Nous disposons au Burkina d’un mécanisme de financement de détermination de prix d’achat du coton-graine au producteur. Les prix sont fixés chaque année au mois d’avril, ce sont des prix planchers, qui ne peuvent pas être révisés à la baisse. Ainsi lorsque les cours au niveau mondial connaissent des baisses significatives et comme nous ne pouvons pas revenir sur le prix d’achat du coton graine, nous avons mis en place un fonds de lissage qui permet durant cette période de combler les pertes des sociétés cotonnières. Nous allons donc y avoir recours. Mais malheureusement cette année le fonds de lissage ne pourra faire face à la totalité de la perte. Nous cherchons donc des solutions pour traverser cette période difficile. Ceci étant, comme nous vendons une bonne partie du coton avant qu’il ne soit produit, la direction commerciale a anticipé cette baisse et nous avons pu vendre une grande partie, ce qui a limité un peu les pertes pour la Sofitex.
Le taux de change du FCFA par rapport au dollar avantage aussi en ce moment les filières d’exportation, comme le coton ?
Le marché en tant que tel n’a pas beaucoup évolué mais effectivement le taux de change est en notre faveur et cela permet de disposer de prix qui ne sont pas catastrophiques pour l’heure.
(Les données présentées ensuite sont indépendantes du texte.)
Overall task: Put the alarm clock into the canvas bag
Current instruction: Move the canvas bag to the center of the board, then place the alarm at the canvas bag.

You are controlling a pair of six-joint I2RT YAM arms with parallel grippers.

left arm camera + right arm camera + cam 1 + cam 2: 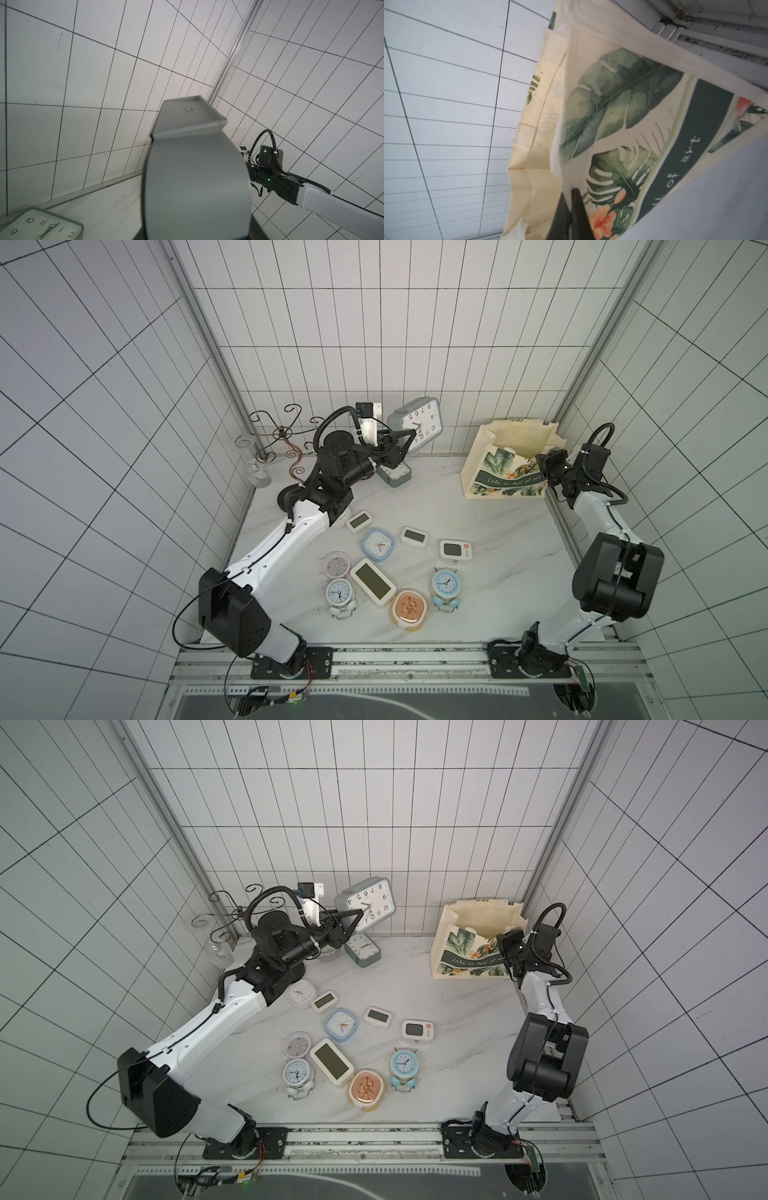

Ce ne sont pas les prix de 2004 ou 2006.
À combien évaluez-vous les pertes cette année pour la Sofitex ?
Elles vont se situer autour de FCFA 6 milliards pour la Sofitex et FCFA 7 milliards pour l’ensemble des sociétés cotonnières du Burkina Faso alors que le fonds de lisage est abondé à hauteur de FCFA 4 milliards.
Pour la campagne à venir, 2015/16, les difficultés pourraient s’accentuer ? Le prix d’achat au producteur va baisser ?
Oui, puisque le mécanisme de fixation des prix tient compte de l’évolution des cours internationaux. Mais c’est un mécanisme suivi et connu des producteurs.
Vous n’avez pas peur d’un certain découragement du côté des producteurs ?
Nous calculons un seuil de découragement et nous en sommes encore loin de ce seuil. Nous pouvons toutefois connaitre une baisse de la production mais pas à des niveaux importants.
Il y a trois ans, vous avez perdu une grande partie de la longueur de votre fibre de coton. La mise en place de votre programme semencier vous a-t-il permis de la récupérer ?
Nous sommes en train mais nous ne l’avons pas encore récupéré à 100%. Nous ne pouvons pas résoudre un problème de semence en une ou deux campagnes. Il faut du temps et j’espère que dans deux ans ce sera fait. Aujourd’hui nous sommes à 60% de récupération.